# MATERIAL PROVIDED:
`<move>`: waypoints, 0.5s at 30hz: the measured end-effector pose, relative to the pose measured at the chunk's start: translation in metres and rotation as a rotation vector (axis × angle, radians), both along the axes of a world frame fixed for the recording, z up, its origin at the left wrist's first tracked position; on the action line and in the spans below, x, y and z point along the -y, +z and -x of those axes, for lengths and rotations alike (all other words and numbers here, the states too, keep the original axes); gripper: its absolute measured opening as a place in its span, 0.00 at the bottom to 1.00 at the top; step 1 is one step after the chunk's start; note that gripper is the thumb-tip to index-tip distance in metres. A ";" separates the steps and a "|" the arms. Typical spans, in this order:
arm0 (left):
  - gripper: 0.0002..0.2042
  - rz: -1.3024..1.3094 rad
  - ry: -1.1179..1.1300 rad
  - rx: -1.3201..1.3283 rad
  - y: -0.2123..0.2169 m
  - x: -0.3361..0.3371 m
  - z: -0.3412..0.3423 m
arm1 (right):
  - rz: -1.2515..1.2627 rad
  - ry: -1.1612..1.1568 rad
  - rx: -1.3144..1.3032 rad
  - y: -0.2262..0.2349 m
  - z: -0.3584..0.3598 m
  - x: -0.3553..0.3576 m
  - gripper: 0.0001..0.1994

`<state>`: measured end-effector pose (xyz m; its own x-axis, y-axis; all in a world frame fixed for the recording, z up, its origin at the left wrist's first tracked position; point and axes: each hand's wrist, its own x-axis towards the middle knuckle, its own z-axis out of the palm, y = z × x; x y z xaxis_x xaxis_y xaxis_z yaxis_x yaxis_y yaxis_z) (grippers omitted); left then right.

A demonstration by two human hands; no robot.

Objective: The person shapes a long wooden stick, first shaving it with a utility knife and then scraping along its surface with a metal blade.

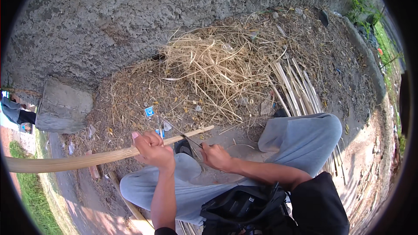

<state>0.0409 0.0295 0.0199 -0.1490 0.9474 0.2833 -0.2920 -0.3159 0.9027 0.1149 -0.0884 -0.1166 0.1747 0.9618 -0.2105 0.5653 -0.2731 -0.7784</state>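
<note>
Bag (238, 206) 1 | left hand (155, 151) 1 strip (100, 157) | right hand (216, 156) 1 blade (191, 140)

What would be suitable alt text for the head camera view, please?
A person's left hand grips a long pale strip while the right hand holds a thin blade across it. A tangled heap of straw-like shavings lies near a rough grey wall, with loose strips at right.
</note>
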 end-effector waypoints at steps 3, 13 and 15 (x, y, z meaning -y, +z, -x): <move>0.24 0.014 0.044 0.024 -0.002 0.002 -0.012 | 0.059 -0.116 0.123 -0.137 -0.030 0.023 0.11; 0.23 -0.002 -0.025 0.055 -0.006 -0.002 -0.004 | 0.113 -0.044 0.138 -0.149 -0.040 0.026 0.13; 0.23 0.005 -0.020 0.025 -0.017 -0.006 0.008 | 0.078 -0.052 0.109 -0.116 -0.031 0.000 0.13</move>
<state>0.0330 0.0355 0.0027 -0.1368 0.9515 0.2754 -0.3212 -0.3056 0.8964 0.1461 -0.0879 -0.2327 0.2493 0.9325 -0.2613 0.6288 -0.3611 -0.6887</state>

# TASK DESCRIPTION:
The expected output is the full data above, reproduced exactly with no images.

# PROBLEM SOLUTION:
`<move>`: waypoints, 0.5s at 30hz: the measured end-effector pose, relative to the pose measured at the chunk's start: translation in metres and rotation as a rotation vector (axis × angle, radians), both along the axes of a world frame fixed for the recording, z up, its origin at the left wrist's first tracked position; on the action line and in the spans below, x, y and z point along the -y, +z and -x of those axes, for lengths and rotations alike (all other words and numbers here, the states too, keep the original axes); gripper: its absolute measured opening as a place in its span, 0.00 at the bottom to 1.00 at the top; step 1 is one step after the chunk's start; note that gripper is the thumb-tip to index-tip distance in metres. A ";" separates the steps and a "|" the arms. Typical spans, in this order:
arm0 (left):
  - gripper: 0.0002..0.2042
  - rz: -1.3024..1.3094 rad
  - ry: -1.1179..1.1300 rad
  - rx: -1.3201..1.3283 rad
  - y: -0.2123..0.2169 m
  - x: -0.3361..0.3371 m
  - z: -0.3412..0.3423 m
arm1 (right):
  - rz: -1.2515..1.2627 rad
  - ry: -1.1612..1.1568 rad
  - rx: -1.3144..1.3032 rad
  - y: -0.2262..0.2349 m
  - z: -0.3584..0.3598 m
  - x: -0.3553..0.3576 m
  - gripper: 0.0001..0.1994

`<state>`: measured end-effector pose (xyz m; its own x-axis, y-axis; all in a world frame fixed for the recording, z up, its origin at the left wrist's first tracked position; point and axes: each hand's wrist, its own x-axis towards the middle knuckle, its own z-axis out of the palm, y = z × x; x y z xaxis_x xaxis_y xaxis_z yaxis_x yaxis_y yaxis_z) (grippers omitted); left then right.

A demonstration by two human hands; no robot.

Objective: The person shapes a long wooden stick, first shaving it with a utility knife and then scraping along its surface with a metal blade.


<state>0.0409 0.0295 0.0199 -0.1490 0.9474 0.2833 -0.2920 -0.3159 0.9027 0.1149 -0.0884 -0.1166 0.1747 0.9618 -0.2105 0.5653 -0.2731 -0.7784</state>
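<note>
Bag (238, 206) 1 | left hand (155, 151) 1 strip (100, 157) | right hand (216, 156) 1 blade (191, 140)

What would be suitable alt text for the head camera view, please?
A person's left hand grips a long pale strip while the right hand holds a thin blade across it. A tangled heap of straw-like shavings lies near a rough grey wall, with loose strips at right.
</note>
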 end-effector waypoints at steps 3, 13 and 15 (x, y, z meaning -y, +z, -x): <move>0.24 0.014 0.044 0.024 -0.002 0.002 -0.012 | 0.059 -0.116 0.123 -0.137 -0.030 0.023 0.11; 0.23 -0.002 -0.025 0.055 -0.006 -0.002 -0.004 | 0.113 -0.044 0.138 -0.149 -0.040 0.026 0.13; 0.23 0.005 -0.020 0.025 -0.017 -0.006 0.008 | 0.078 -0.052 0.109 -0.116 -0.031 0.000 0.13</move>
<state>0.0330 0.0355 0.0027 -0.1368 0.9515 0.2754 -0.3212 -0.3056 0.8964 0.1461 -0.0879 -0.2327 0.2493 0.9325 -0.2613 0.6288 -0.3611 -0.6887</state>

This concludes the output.